[INSTRUCTIONS TO FOLLOW]
In the records below, begin at the line containing "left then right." and end at the line containing "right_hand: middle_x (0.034"; quote every line in that span exactly, including both boundary lines, and no others.

[THE INPUT]
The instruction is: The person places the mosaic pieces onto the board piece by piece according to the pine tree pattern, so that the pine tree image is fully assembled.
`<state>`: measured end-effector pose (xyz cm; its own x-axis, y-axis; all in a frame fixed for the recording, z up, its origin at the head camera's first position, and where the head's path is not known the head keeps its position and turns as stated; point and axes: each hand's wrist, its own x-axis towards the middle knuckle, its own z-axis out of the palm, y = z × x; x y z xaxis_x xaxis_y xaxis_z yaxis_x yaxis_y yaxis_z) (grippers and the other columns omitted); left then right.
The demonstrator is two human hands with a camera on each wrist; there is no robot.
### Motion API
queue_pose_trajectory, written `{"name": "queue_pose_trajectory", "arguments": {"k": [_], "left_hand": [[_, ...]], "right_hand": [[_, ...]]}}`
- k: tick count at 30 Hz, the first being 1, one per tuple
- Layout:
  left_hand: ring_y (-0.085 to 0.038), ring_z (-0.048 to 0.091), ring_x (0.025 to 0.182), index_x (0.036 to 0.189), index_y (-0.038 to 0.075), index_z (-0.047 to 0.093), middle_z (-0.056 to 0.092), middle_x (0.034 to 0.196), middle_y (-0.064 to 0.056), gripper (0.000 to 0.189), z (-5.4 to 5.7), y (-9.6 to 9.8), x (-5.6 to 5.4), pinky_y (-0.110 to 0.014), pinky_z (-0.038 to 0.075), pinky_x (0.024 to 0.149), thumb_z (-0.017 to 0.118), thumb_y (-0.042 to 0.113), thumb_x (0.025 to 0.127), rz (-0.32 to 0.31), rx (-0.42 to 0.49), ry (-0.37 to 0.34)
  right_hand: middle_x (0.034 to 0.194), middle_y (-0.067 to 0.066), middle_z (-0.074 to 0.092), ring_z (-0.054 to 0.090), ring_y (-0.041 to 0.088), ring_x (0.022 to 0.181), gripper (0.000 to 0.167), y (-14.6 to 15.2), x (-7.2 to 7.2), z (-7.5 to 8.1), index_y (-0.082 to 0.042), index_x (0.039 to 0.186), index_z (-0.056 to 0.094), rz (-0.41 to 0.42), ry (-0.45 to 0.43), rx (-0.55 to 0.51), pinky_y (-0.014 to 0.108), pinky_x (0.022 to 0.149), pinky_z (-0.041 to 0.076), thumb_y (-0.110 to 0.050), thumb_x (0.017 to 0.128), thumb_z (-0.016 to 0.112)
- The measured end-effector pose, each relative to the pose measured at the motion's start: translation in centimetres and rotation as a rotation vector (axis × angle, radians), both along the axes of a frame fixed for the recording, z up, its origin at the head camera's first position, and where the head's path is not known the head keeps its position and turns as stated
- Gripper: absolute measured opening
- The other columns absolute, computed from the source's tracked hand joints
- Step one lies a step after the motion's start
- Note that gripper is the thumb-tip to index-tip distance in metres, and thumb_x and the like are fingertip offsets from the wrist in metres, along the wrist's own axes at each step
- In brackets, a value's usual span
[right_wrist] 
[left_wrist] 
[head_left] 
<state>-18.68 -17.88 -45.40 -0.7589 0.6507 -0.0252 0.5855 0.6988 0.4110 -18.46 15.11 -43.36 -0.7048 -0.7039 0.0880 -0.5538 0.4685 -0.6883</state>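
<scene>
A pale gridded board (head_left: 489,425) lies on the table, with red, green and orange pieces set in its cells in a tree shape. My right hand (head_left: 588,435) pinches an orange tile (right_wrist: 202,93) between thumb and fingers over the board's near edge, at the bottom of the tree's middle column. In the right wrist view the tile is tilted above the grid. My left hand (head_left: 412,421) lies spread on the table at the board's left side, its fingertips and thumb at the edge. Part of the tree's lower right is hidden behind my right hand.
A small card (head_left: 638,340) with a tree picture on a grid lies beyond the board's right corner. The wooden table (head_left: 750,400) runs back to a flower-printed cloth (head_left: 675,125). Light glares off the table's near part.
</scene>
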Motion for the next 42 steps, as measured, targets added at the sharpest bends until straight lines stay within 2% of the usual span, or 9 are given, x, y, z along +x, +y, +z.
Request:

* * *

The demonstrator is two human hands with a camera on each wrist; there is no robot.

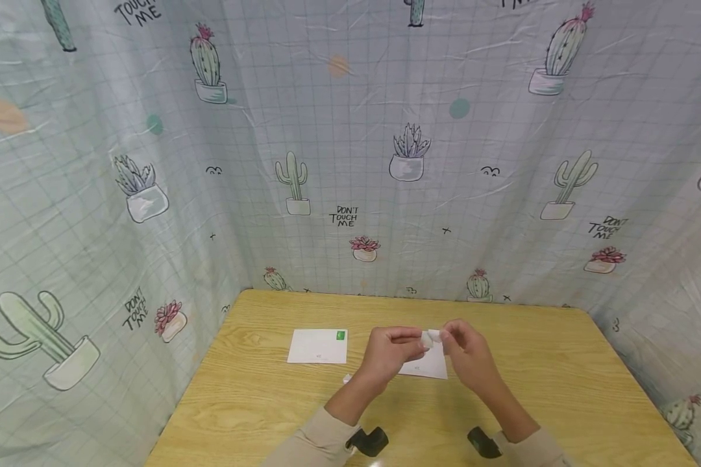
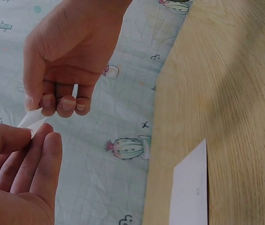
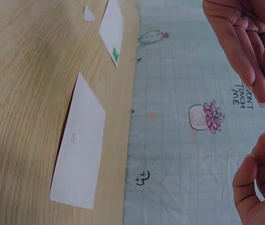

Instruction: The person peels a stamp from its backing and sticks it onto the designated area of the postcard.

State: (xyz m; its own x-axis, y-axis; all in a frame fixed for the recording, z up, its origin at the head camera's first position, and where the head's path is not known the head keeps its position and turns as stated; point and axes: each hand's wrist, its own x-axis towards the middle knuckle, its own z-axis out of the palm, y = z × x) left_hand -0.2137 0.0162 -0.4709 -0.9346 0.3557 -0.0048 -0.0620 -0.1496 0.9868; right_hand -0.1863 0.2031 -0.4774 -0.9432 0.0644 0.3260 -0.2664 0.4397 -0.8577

[EXPECTED ANSWER]
`<state>`: measured end-effector pose (xyz cm; its own x-axis, y-axis; all in a frame fixed for the recording, z up, its origin at the head camera's first position, and where the head's path is not known the head keeps its position and turns as stated; point and axes: each hand's wrist, its own x-axis towards the middle knuckle, its own z-axis out of the palm, y = z × x; x y z xaxis_x xaxis_y xaxis_z yaxis_x yaxis_y yaxis_z) (grippers and the other columns omitted); left then right.
The demonstrator is two human hands with a camera on each wrist; there is no robot.
### Motion API
queue_pose_trajectory, written `{"name": "queue_pose_trajectory", "arguments": {"k": [_], "left_hand": [[_, ...]], "right_hand": [[_, ...]]}}`
- k: tick count at 30 Hz, the first being 1, one per tuple
- Layout:
  left_hand: ring_y (-0.085 to 0.038), ring_z (-0.048 to 0.091), ring_x (0.025 to 0.182), index_x (0.036 to 0.189), index_y (-0.038 to 0.075), index_z (-0.047 to 0.093), middle_z (-0.056 to 0.092), middle_x (0.034 to 0.196), middle_y (-0.064 to 0.056), gripper (0.000 to 0.189), z (-5.4 to 5.7), y (-9.6 to 9.8), x (-5.6 to 5.4), pinky_y (-0.110 to 0.014), pinky_z (-0.038 to 0.075), pinky_x (0.024 to 0.149), thumb_z (-0.017 to 0.118), thumb_y (-0.042 to 0.113), thumb_x (0.025 to 0.127), rz (-0.32 to 0.31), rx (-0.42 to 0.49), ry (-0.37 to 0.34)
  right_hand: middle_x (0.034 to 0.194), middle_y (-0.067 to 0.066), middle_z (-0.074 to 0.092), ring_z (-0.054 to 0.090), ring_y (-0.041 to 0.088), ring_x (0.022 to 0.181), gripper (0.000 to 0.167), y (-14.6 to 15.2), x (-7.2 to 7.2), z (-7.5 to 8.1), index_y (-0.082 to 0.042), index_x (0.039 to 0.186), index_z (-0.056 to 0.094), rz (-0.41 to 0.42), ry (-0.45 to 0.43), rx (-0.55 to 0.51), pinky_y (-0.014 to 0.108), pinky_x (0.022 to 0.149), pinky_z (-0.041 to 0.076), thumb_y (-0.110 to 0.050), thumb_x (0.017 to 0.128), thumb_z (-0.016 to 0.112)

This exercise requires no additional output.